Saturday, June 4, 2011
CORMANIA 2011 #4 - The Masque of the Red Death
5:35pm - The Masque of the Red Death (1964)
Our King's role: Director and producer
Cast: Vincent Price (PIT AND THE PENDULUM), Hazel Court (DEVIL GIRL FROM MARS), Nigel Green (JASON AND THE ARGONAUTS), Patrick Magee (A CLOCKWORK ORANGE), Jane Asher (ALFIE)
Plot: A faceless stranger in a red hood warns of impeding doom for an English county, which is ruled by the evil Prince Prospero. While on an outing, Prospero kidnaps a village girl (Asher) along with her lover (David Weston) and father (Green). As Prospero becomes enamoured with his new lady friend, she soon discovers there is more to his evil than it would appear.

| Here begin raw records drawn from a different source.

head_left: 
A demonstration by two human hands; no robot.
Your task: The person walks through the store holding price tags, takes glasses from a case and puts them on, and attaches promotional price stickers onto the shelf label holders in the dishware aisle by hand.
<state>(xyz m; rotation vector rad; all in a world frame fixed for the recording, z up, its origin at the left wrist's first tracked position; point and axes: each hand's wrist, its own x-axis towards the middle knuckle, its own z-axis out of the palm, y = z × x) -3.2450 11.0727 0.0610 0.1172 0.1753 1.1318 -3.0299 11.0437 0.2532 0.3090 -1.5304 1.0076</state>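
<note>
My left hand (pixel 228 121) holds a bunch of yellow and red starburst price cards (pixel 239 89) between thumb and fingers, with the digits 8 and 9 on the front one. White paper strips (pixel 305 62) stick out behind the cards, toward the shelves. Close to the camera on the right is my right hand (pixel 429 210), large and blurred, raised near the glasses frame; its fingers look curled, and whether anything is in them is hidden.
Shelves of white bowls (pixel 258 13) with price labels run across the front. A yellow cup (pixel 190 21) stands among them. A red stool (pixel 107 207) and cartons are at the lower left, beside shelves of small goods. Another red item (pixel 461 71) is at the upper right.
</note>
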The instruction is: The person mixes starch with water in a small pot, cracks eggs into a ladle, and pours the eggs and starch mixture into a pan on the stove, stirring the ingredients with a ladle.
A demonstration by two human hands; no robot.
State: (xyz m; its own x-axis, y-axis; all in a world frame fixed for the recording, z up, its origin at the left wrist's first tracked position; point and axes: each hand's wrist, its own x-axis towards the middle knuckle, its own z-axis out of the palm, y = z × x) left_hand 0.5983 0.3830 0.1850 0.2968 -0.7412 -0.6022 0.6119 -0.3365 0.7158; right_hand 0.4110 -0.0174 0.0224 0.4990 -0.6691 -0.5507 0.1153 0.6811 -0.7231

He is a Satan worshipper who holds ritualistic ceremonies in his castle. Gathering his "friends" at his castle to offer them sanctuary from the Red Death, Prospero holds a midnight masquerade ball. But who is the stranger in the red hood who shows up? Is he the devil, or something far more sinister?
- Full disclosure: I've seen this movie before, but it's been at least 10 years since I've watched it.
- Corman moved production of his movies to England starting with this one, and the difference in sets is noticeable. They're much more extravagant than in his previous Edgar Allen Poe adaptions.
- Ah Vincent Price. My favourite actor ever. No one else compares.
- Price is fantastic here as the utterly decadent and evil Prince Prospero, who makes other suffer to amuse himself, like making his guests act like various barnyard animals.
- I do love a good black and white flick, but the colours Corman employs here are exquisite.
- There's satanic shenanigans afoot!
- A girl wandering around a darkened mansion/castle at night. Corman mastered these shots to a fine art time and time again.
- Crossbow bolt to the throat. Nice.
- I think the subplot about Hop Toad the midget is from a separate Poe story, Hop Frog.
- Hazel Court self-branding her breast with an upside down cross mark must have been quite edgy for its time.
- You can't say Prospero's parties aren't at least entertaining. That cat sure knows how to put on a shindig.
- There's that evil Vincent Price laugh echoing through the night. Even those who've never seen one of his movies will be familiar with it, thanks to Michael Jackson's Thriller.
- It's racial stereotype central during Court's dream(?) sacrifice scene. Jumping African native? Check. Bearded Chinese guy? Check. Stiff-necked Egyptian? Check.
- A double-bladed axe pendulum? Hmmm, I feel like I've seen that somewhere before.
- I guess they couldn't find a midget girl to play the dancer? That's clearly a little girl with an overdubbed adult's voice.
- Morale of the subplot: Don't mess with a midget's girl.
- The Dance of the Red Death reminds me of that annual event in Italy where people throw tomatoes at each other.
Overall thoughts: Roger Corman's Poe adaptions were the peak of his creative output, as far as I'm concerned. The Masque of the Red Death is probably my second favourite of them, after Pit and the Pendulum, and right up there among my top 5 Vincent Price movies of all time. Price's performance is, as always, top notch. I think Prospero may be the most out-and-out evil of all the characters he has played. I can't speak highly enough of the lavish sets and the use of colours. This movie is a feast for the eyes and a must see for any fan of cinema.